Go line by line through the listing below and copy those that hold "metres".

◆ ◆ ◆ ◆ ◆ ◆ ◆

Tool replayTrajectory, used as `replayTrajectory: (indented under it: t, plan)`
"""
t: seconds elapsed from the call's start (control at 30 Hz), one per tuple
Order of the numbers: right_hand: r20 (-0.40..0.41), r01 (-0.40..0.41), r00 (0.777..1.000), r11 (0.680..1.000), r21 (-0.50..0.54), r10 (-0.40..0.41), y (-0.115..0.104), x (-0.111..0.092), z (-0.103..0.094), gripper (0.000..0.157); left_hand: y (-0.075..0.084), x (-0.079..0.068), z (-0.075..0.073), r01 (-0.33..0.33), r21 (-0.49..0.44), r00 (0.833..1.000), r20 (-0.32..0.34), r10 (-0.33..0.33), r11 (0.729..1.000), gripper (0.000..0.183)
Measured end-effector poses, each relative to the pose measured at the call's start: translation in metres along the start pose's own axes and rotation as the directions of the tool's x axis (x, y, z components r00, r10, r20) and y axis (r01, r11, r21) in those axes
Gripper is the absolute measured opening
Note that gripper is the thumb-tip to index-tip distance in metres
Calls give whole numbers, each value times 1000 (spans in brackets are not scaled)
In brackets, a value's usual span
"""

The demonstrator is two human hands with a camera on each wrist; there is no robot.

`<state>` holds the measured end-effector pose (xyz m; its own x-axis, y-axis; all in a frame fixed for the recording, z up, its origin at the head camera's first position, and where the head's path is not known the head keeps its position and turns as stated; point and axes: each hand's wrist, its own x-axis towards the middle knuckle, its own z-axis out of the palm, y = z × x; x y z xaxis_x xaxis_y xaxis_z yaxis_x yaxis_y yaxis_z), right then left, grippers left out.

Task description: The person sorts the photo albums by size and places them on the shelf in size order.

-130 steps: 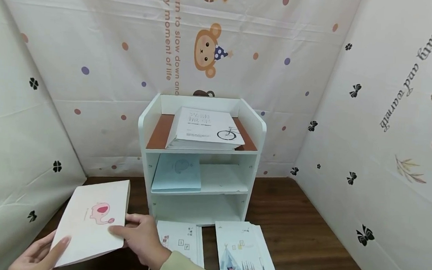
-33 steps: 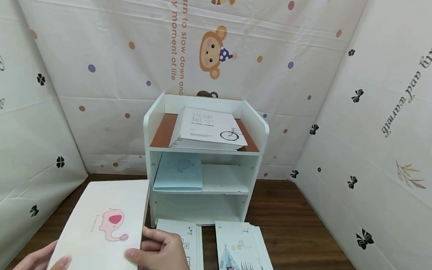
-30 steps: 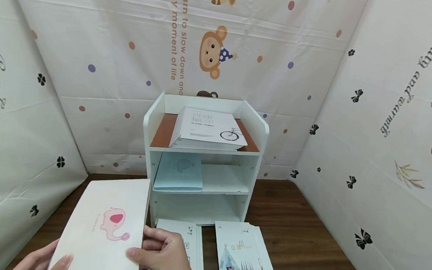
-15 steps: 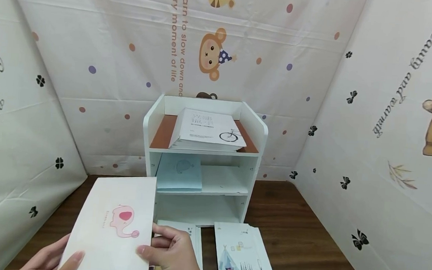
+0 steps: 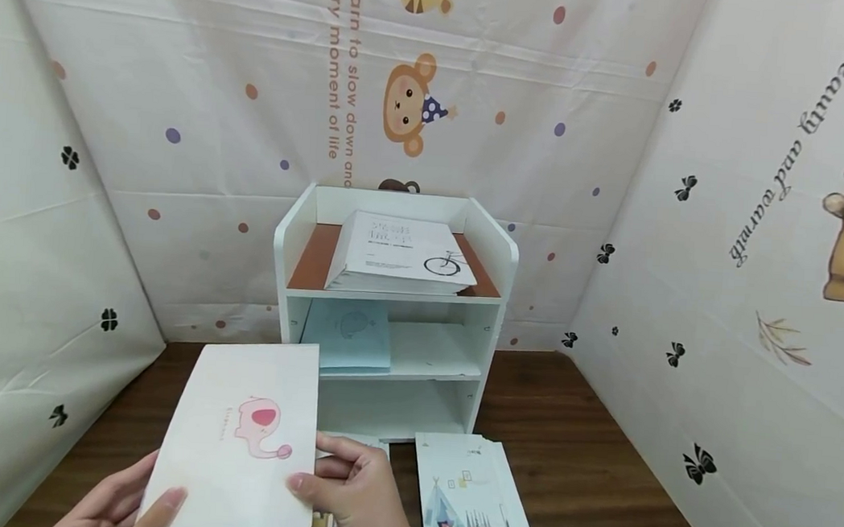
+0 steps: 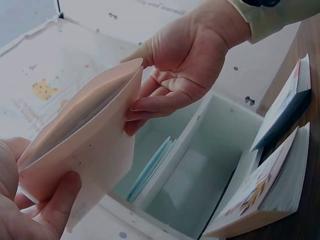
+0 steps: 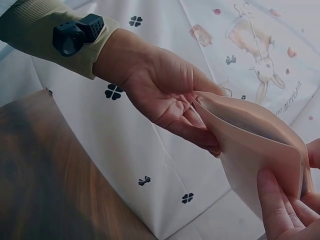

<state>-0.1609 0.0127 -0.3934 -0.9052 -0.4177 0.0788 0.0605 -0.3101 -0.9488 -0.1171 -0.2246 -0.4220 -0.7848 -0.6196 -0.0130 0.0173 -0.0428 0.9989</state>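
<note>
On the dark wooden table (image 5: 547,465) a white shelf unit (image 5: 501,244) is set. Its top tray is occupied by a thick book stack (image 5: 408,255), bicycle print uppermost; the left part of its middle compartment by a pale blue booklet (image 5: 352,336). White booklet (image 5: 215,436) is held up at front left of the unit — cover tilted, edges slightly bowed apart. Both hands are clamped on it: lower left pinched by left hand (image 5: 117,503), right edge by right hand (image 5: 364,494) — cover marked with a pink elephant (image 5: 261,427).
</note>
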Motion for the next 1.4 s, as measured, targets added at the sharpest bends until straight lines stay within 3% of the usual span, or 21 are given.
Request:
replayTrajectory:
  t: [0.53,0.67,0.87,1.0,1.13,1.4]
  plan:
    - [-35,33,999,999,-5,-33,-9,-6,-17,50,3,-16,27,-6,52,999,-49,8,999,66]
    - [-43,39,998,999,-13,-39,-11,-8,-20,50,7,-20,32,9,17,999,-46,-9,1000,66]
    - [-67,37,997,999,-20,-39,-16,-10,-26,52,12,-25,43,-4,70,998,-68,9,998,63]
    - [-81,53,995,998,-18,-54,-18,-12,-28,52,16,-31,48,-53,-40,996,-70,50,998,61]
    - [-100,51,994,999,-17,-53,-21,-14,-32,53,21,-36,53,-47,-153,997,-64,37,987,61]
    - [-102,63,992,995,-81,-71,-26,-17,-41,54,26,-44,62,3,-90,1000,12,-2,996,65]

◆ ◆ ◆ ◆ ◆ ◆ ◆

=== Finished exercise ===
Measured end-effector poses, each relative to the pose measured at the call's start: translation in metres along the start pose's own axes and rotation as the directions of the tool's x axis (x, y, z components r00, r10, r20) and y axis (r01, r11, r21) in those axes
Note that gripper is the thumb-tip to index-tip distance in metres

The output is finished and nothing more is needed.